Problem to solve
In the entries below, find the line with "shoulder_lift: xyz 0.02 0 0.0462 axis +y" and the line with "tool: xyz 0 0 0". Return those two lines and all lines between them, exactly.

[Dataset extract Boundary: Start]

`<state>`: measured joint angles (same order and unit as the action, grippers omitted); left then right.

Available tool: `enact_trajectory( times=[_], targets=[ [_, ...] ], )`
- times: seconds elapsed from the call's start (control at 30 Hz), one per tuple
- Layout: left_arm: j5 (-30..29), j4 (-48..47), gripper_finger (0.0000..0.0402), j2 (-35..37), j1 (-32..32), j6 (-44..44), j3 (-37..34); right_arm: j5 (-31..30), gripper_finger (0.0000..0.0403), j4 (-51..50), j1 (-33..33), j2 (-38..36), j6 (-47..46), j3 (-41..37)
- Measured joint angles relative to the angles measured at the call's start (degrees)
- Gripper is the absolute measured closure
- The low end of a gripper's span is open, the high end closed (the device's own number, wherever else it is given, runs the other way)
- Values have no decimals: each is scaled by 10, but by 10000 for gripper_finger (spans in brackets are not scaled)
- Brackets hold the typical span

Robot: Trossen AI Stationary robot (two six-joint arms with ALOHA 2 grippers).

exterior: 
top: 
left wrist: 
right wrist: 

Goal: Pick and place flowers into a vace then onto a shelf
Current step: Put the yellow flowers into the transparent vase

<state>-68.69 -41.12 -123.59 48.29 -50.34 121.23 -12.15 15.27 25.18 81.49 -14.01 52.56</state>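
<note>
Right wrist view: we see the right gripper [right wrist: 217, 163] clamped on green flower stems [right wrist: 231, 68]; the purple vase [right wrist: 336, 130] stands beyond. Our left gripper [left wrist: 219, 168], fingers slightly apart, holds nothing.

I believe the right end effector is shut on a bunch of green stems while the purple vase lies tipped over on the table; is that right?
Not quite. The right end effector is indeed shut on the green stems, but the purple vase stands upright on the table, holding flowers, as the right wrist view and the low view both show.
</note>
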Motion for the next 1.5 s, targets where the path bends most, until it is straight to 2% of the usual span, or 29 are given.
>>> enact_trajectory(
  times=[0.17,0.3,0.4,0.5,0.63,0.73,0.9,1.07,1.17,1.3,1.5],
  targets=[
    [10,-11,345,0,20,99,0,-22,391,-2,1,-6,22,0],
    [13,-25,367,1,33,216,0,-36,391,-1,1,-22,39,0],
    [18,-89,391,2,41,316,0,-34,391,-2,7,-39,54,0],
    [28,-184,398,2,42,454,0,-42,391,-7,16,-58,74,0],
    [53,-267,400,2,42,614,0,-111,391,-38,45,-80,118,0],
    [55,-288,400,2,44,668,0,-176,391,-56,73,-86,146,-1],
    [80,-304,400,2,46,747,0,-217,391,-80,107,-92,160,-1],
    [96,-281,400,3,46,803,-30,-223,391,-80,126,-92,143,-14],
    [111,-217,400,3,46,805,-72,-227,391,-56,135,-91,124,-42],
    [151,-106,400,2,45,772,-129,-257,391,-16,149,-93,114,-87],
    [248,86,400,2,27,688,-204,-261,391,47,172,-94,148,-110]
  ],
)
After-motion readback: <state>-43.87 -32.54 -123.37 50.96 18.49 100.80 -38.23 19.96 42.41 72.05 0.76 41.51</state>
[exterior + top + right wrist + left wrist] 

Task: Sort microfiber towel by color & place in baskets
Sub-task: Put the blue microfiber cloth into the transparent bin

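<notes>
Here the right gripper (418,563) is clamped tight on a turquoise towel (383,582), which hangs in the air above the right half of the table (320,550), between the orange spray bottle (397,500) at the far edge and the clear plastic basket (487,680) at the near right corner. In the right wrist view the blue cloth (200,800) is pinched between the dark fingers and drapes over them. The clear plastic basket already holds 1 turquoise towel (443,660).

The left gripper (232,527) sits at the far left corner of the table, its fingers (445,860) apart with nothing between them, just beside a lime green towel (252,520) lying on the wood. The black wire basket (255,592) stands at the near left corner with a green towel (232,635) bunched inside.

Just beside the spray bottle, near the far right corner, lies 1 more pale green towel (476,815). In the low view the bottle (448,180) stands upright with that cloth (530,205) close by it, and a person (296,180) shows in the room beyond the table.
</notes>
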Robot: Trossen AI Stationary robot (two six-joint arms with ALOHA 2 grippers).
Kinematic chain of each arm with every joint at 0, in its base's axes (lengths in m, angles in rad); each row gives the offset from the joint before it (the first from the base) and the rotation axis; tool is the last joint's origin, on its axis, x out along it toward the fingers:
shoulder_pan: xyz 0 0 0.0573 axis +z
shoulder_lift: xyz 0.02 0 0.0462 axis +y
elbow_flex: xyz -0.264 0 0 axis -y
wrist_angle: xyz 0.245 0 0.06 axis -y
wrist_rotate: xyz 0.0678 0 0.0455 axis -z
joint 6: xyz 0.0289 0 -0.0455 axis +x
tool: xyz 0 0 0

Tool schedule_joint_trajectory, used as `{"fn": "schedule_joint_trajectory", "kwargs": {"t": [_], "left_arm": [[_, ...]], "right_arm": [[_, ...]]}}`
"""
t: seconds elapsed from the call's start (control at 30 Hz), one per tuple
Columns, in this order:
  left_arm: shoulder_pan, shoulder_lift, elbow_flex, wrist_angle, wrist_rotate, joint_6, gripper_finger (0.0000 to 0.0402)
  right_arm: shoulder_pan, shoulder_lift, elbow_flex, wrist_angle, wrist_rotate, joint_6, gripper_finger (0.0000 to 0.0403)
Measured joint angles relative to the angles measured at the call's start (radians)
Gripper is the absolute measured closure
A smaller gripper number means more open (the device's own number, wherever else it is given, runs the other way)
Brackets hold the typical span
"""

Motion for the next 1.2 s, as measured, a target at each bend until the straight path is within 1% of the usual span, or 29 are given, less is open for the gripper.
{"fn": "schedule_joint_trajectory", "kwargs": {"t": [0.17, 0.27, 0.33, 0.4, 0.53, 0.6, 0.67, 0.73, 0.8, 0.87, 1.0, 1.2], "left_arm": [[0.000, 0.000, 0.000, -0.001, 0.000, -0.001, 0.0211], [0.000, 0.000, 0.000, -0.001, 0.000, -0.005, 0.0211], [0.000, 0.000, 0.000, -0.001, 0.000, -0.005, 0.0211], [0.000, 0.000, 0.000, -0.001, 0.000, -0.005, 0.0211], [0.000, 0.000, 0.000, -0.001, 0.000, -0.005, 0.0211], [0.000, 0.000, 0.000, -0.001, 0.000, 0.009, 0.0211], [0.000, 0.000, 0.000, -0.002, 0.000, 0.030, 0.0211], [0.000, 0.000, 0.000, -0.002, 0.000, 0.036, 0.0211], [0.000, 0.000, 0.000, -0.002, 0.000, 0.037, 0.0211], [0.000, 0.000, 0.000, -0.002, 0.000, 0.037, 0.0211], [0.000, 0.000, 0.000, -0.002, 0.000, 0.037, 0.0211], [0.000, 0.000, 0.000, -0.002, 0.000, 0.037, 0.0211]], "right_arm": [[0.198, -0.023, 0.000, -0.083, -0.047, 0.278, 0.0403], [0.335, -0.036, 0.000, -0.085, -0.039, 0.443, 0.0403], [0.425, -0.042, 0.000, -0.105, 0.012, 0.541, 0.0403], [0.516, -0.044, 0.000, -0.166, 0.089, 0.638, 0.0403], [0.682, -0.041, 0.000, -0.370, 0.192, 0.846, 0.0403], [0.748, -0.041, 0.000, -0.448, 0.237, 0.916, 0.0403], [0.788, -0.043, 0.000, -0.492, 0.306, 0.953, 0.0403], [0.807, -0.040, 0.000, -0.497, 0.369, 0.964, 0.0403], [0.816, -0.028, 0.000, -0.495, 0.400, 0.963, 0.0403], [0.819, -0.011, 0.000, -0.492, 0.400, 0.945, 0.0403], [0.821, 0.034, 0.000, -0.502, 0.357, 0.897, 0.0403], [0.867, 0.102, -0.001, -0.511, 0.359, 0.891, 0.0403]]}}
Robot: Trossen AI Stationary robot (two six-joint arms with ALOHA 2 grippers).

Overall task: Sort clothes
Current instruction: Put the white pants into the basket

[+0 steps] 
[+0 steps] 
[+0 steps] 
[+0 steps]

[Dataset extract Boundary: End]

Response
shoulder_lift: xyz 0.02 0 0.0462 axis +y
elbow_flex: xyz -0.264 0 0 axis -y
wrist_angle: xyz 0.245 0 0.06 axis -y
wrist_rotate: xyz 0.0678 0 0.0455 axis -z
joint 6: xyz 0.0289 0 -0.0455 axis +x
tool: xyz 0 0 0

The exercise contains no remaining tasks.